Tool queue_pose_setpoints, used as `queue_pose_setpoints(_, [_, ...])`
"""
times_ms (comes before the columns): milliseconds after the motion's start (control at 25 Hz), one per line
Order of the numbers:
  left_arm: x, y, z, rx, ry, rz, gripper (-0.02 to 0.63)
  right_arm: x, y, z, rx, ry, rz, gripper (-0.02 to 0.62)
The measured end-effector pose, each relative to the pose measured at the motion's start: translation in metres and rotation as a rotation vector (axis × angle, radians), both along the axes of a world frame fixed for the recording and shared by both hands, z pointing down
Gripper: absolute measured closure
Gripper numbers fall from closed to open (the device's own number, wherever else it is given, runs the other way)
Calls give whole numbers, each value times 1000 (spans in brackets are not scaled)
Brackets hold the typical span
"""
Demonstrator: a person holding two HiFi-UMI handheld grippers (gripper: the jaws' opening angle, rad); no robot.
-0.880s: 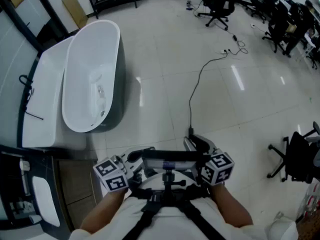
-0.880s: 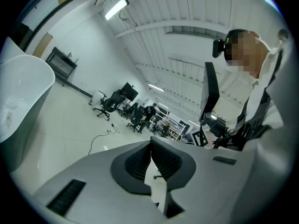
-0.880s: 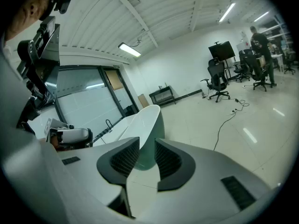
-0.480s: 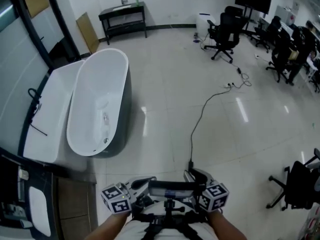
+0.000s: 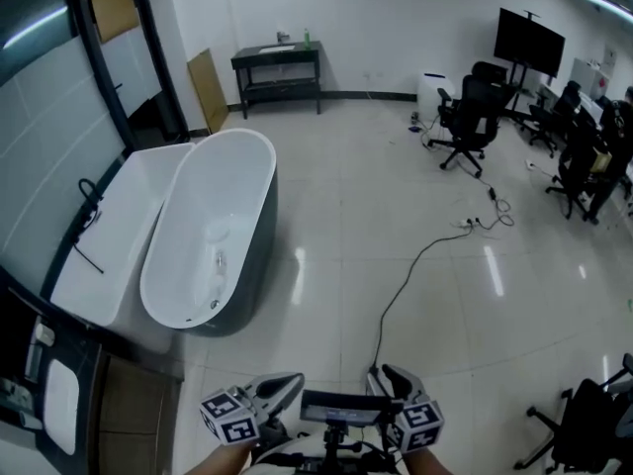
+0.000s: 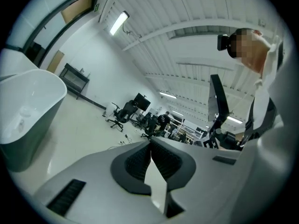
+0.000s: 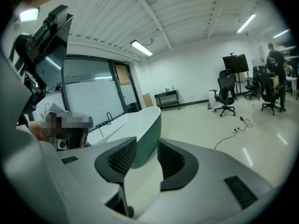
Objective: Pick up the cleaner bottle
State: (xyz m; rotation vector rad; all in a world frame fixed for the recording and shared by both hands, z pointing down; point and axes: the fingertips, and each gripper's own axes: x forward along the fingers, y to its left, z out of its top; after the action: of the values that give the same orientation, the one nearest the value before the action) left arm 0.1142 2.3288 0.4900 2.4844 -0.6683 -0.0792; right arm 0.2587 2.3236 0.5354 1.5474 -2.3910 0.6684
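Though edge-cropped, left gripper (image 5: 284, 386), right gripper (image 5: 391, 376).

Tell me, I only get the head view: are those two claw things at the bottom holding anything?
Observer: The left one is not. In the left gripper view, the left gripper has its jaws shut tip to tip, with nothing between them.
Operator: And the other claw?
Observer: It is empty too. The right gripper view shows the right gripper with its jaws apart, and only the bathtub beyond shows through the gap.
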Motion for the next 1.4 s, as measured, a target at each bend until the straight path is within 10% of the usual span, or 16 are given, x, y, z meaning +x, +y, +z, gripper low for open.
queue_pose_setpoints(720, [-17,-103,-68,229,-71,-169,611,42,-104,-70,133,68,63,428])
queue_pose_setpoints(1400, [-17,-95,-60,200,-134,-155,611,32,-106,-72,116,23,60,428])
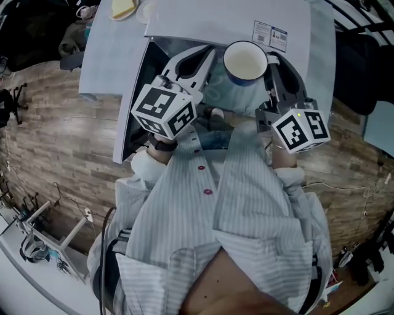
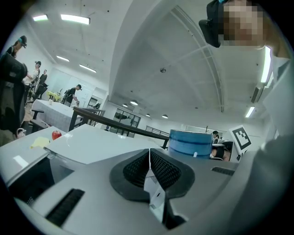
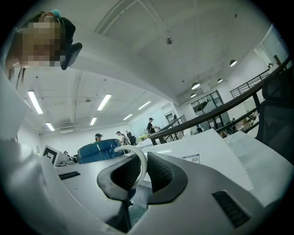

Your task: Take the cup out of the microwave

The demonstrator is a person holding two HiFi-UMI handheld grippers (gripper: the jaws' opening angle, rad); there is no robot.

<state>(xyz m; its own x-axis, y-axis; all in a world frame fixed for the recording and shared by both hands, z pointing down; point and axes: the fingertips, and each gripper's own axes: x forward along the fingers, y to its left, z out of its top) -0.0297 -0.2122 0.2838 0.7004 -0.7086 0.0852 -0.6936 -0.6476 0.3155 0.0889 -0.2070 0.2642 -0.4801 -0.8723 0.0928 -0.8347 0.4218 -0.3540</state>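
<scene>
The cup [image 1: 245,61], blue outside and white inside, hangs upright in front of the white microwave [image 1: 203,18]. My right gripper [image 1: 274,64] is shut on the cup's white handle [image 3: 138,158], which runs between its black pads; the blue cup wall [image 3: 98,151] shows just left of them. My left gripper [image 1: 206,58] is left of the cup and apart from it, with its pads pressed together. In the left gripper view a thin white printed slip [image 2: 154,190] shows low at the closed left gripper [image 2: 149,170], and the cup [image 2: 190,142] stands beyond to the right.
The microwave door [image 1: 132,104] stands open to the left. A red apple [image 2: 56,134] and a yellow item [image 2: 40,142] lie on the table beside the microwave. A dark railing and several people are far behind. My striped shirt fills the lower head view.
</scene>
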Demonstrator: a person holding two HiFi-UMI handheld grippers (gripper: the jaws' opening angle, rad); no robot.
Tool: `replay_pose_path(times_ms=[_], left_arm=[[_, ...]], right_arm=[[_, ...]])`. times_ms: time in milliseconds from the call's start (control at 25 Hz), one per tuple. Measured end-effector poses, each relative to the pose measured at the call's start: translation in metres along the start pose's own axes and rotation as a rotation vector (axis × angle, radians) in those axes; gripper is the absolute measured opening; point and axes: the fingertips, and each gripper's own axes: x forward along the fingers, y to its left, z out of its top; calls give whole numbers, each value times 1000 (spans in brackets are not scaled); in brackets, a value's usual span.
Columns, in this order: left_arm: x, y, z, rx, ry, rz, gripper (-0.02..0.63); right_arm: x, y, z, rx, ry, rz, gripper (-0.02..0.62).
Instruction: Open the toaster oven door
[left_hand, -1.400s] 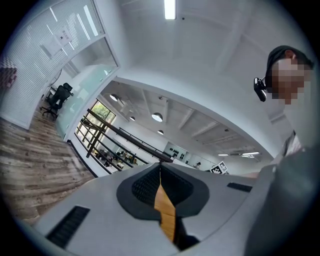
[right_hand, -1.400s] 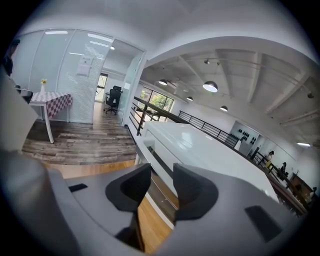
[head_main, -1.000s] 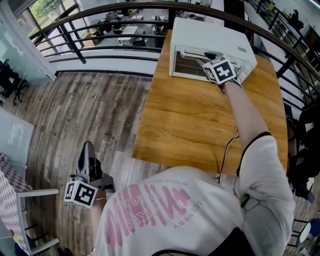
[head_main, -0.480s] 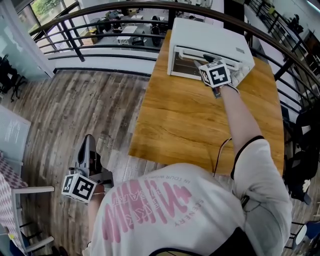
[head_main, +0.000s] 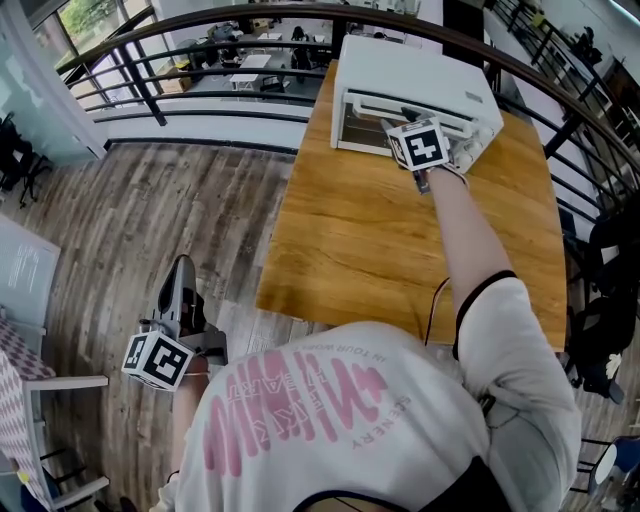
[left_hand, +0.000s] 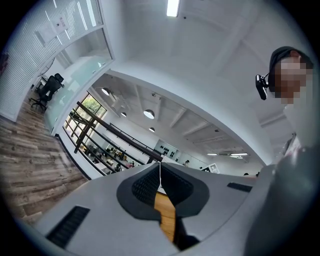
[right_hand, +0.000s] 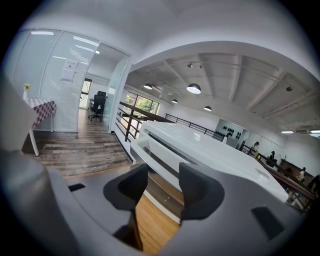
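One view alone shows the right gripper (right_hand: 161, 172), jaws apart, at the oven (right_hand: 210, 155).

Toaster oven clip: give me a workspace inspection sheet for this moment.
Surface: wooden table, holding only the oven.
Job's things: white toaster oven at the table's far end; its door looks shut.
Clutter: nothing seen.
Grippers: right gripper at the oven's front, jaws apart, gripping nothing; left gripper shut and empty, beside the person over the plank floor.
Cables: thin cable hanging by the right arm near the table's near edge.
Surroundings: black railing; desks on a lower level beyond it.
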Motion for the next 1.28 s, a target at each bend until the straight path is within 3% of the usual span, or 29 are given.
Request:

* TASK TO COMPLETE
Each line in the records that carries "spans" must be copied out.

* ANSWER AREA
Calls give whole numbers, each value times 1000 (spans in brackets are not scaled)
Tool: `replay_pose_path(times_ms=[_], left_arm=[[_, ...]], right_arm=[[_, ...]])`. times_ms: time in milliseconds from the call's start (control at 25 Hz), one per tuple. Measured end-effector poses, each relative to the pose measured at the call's start: translation in metres along the start pose's own axes and rotation as a rotation vector (axis × angle, radians) in those axes; gripper is the absolute measured opening; point and axes: the fingertips, and each gripper's own axes: x forward along the fingers, y to its left, z out of its top; calls give whole numbers, each value times 1000 (spans in brackets are not scaled); in brackets, a value's usual span.

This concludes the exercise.